The 4th West Virginia Infantry Regiment was an infantry regiment that served in the Union Army during the American Civil War.

==Service==

The 4th West Virginia Infantry Regiment was mustered into Federal service on June 17, 1861, at Grafton, Point Pleasant, and Mason City, Virginia. It was recruited primarily in Ohio from the counties of Meigs, Gallia, Lawrence and Athens, which contributed seven full companies. Among its early recruits was future United States Congressman John L. Vance, who would rise to the rank of lieutenant colonel.
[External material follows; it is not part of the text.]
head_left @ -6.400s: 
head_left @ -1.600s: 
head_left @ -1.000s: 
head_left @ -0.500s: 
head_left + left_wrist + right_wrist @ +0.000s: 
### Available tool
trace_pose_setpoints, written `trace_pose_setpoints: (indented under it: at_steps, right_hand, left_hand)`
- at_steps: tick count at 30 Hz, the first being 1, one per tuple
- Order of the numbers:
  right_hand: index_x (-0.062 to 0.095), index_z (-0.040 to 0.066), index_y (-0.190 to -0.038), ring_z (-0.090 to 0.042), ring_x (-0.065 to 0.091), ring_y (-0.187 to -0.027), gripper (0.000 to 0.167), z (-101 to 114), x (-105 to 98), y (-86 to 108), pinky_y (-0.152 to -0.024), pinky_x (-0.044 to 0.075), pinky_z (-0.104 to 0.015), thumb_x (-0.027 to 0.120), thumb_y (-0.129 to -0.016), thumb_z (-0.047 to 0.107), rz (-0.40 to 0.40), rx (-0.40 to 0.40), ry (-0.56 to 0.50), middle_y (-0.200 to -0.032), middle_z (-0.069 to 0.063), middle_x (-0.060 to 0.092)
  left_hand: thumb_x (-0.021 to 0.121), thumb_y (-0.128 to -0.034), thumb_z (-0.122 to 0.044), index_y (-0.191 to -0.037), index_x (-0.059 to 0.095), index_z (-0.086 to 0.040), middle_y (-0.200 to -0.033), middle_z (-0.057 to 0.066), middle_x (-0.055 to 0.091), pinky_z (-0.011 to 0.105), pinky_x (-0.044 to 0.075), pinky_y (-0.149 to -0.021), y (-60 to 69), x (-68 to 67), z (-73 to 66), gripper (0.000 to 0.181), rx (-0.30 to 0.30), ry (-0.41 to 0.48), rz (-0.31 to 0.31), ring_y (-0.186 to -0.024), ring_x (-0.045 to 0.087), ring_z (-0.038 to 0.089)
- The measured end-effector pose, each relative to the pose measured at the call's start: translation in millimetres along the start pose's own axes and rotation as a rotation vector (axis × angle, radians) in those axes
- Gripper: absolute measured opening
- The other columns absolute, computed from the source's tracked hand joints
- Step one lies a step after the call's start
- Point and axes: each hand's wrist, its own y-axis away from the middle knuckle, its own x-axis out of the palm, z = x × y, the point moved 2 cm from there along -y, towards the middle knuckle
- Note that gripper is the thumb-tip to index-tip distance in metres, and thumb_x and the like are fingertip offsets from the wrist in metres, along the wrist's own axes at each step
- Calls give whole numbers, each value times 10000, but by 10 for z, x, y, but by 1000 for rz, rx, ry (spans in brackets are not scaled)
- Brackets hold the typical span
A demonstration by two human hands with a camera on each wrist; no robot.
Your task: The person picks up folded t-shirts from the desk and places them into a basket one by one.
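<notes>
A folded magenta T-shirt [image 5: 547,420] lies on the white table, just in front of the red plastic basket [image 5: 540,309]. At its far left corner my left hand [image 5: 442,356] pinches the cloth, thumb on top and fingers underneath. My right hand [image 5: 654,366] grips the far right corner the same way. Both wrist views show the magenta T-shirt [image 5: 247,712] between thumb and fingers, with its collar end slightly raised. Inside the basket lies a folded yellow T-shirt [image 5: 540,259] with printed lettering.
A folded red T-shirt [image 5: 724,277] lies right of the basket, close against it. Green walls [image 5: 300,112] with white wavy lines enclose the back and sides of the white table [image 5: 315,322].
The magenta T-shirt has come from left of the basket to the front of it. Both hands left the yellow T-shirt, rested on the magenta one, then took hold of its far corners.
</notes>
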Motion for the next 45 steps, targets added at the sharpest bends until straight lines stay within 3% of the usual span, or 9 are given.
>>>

The regiment fought in the Kanawha Valley Campaign of 1862 as part of a brigade commanded by Colonel Samuel A. Gilbert.

Toward the end of the war, the regiment's re-enlisting veterans were consolidated with the 1st West Virginia Infantry Regiment (3 Year) on December 21, 1864, to form the 2nd West Virginia Veteran Infantry Regiment.

==Casualties==
The 4th West Virginia Infantry Regiment suffered 3 officers and 80 enlisted men killed or fatally wounded in battle and 2 officers and 156 enlisted men dead from disease, a total of 241 fatalities.

==Colonels==
- Colonel James H. Dayton

==Notable members==
- Sergeant John C. Buckley, Company G, — Participating in a diversionary "forlorn hope" attack on Confederate defenses, 22 May 1863.
- Sergeant William Bumgarner, Company A, — Participating in the same "forlorn hope."
- Private Jasper N. North, Company D, — Participating in the same "forlorn hope."
- Private James Calvin Summers, Company H, — Participating in the same "forlorn hope."
- Captain William R. Brown, Company E, — Appointed Colonel of the 13th West Virginia Infantry Regiment in 1862
- Private William H. Barringer, Company F, Medal of Honor for “Gallantry in the charge of the volunteer storming party”, Siege of Vicksburg. (CMOHS 2023)
- Major Arza Goodspeed — The state memorial for West Virginia at Vicksburg, Miss., representing the 4th West Virginia Infantry commemorates Major Goodspeed, who died in action on that battlefield. The memorial Is located on Union Avenue south of Graveyard Road.